/SQLAlchemy-0.7.8/doc/_sources/orm/loading.txt
Plain Text | 502 lines | 385 code | 117 blank | 0 comment | 0 complexity | eaa49ef33576f2072cb9c8fe8fee0a7b MD5 | raw file
- .. _loading_toplevel:
- .. currentmodule:: sqlalchemy.orm
- Relationship Loading Techniques
- ===============================
- A big part of SQLAlchemy is providing a wide range of control over how related objects get loaded when querying. This behavior
- can be configured at mapper construction time using the ``lazy`` parameter to the :func:`.relationship` function,
- as well as by using options with the :class:`.Query` object.
- Using Loader Strategies: Lazy Loading, Eager Loading
- ----------------------------------------------------
- By default, all inter-object relationships are **lazy loading**. The scalar or
- collection attribute associated with a :func:`~sqlalchemy.orm.relationship`
- contains a trigger which fires the first time the attribute is accessed. This
- trigger, in all but one case, issues a SQL call at the point of access
- in order to load the related object or objects:
- .. sourcecode:: python+sql
- {sql}>>> jack.addresses
- SELECT addresses.id AS addresses_id, addresses.email_address AS addresses_email_address,
- addresses.user_id AS addresses_user_id
- FROM addresses
- WHERE ? = addresses.user_id
- [5]
- {stop}[<Address(u'jack@google.com')>, <Address(u'j25@yahoo.com')>]

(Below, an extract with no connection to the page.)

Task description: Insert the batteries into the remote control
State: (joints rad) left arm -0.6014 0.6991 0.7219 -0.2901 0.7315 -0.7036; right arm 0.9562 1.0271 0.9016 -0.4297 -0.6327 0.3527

- The one case where SQL is not emitted is for a simple many-to-one relationship, when
- the related object can be identified by its primary key alone and that object is already
- present in the current :class:`.Session`.
- This default behavior of "load upon attribute access" is known as "lazy" or
- "select" loading - the name "select" because a "SELECT" statement is typically emitted
- when the attribute is first accessed.
- In the :ref:`ormtutorial_toplevel`, we introduced the concept of **Eager
- Loading**. We used an ``option`` in conjunction with the
- :class:`~sqlalchemy.orm.query.Query` object in order to indicate that a
- relationship should be loaded at the same time as the parent, within a single
- SQL query. This option, known as :func:`.joinedload`, connects a JOIN (by default
- a LEFT OUTER join) to the statement and populates the scalar/collection from the
- same result set as that of the parent:
- .. sourcecode:: python+sql
- {sql}>>> jack = session.query(User).\
- ... options(joinedload('addresses')).\
- ... filter_by(name='jack').all() #doctest: +NORMALIZE_WHITESPACE
- SELECT addresses_1.id AS addresses_1_id, addresses_1.email_address AS addresses_1_email_address,
- addresses_1.user_id AS addresses_1_user_id, users.id AS users_id, users.name AS users_name,
- users.fullname AS users_fullname, users.password AS users_password
- FROM users LEFT OUTER JOIN addresses AS addresses_1 ON users.id = addresses_1.user_id
- WHERE users.name = ?
- ['jack']
- In addition to "joined eager loading", a second option for eager loading
- exists, called "subquery eager loading". This kind of eager loading emits an
- additional SQL statement for each collection requested, aggregated across all
- parent objects:
- .. sourcecode:: python+sql
- {sql}>>> jack = session.query(User).\
- ... options(subqueryload('addresses')).\
- ... filter_by(name='jack').all()
- SELECT users.id AS users_id, users.name AS users_name, users.fullname AS users_fullname,
- users.password AS users_password
- FROM users
- WHERE users.name = ?
- ('jack',)
- SELECT addresses.id AS addresses_id, addresses.email_address AS addresses_email_address,
- addresses.user_id AS addresses_user_id, anon_1.users_id AS anon_1_users_id
- FROM (SELECT users.id AS users_id
- FROM users
- WHERE users.name = ?) AS anon_1 JOIN addresses ON anon_1.users_id = addresses.user_id
- ORDER BY anon_1.users_id, addresses.id
- ('jack',)
- The default **loader strategy** for any :func:`~sqlalchemy.orm.relationship`
- is configured by the ``lazy`` keyword argument, which defaults to ``select`` - this indicates
- a "select" statement .
- Below we set it as ``joined`` so that the ``children`` relationship is eager
- loading, using a join:
- .. sourcecode:: python+sql
- # load the 'children' collection using LEFT OUTER JOIN
- mapper(Parent, parent_table, properties={
- 'children': relationship(Child, lazy='joined')
- })
- We can also set it to eagerly load using a second query for all collections,
- using ``subquery``:
- .. sourcecode:: python+sql
- # load the 'children' attribute using a join to a subquery
- mapper(Parent, parent_table, properties={
- 'children': relationship(Child, lazy='subquery')
- })
- When querying, all three choices of loader strategy are available on a
- per-query basis, using the :func:`~sqlalchemy.orm.joinedload`,
- :func:`~sqlalchemy.orm.subqueryload` and :func:`~sqlalchemy.orm.lazyload`
- query options:
- .. sourcecode:: python+sql
- # set children to load lazily
- session.query(Parent).options(lazyload('children')).all()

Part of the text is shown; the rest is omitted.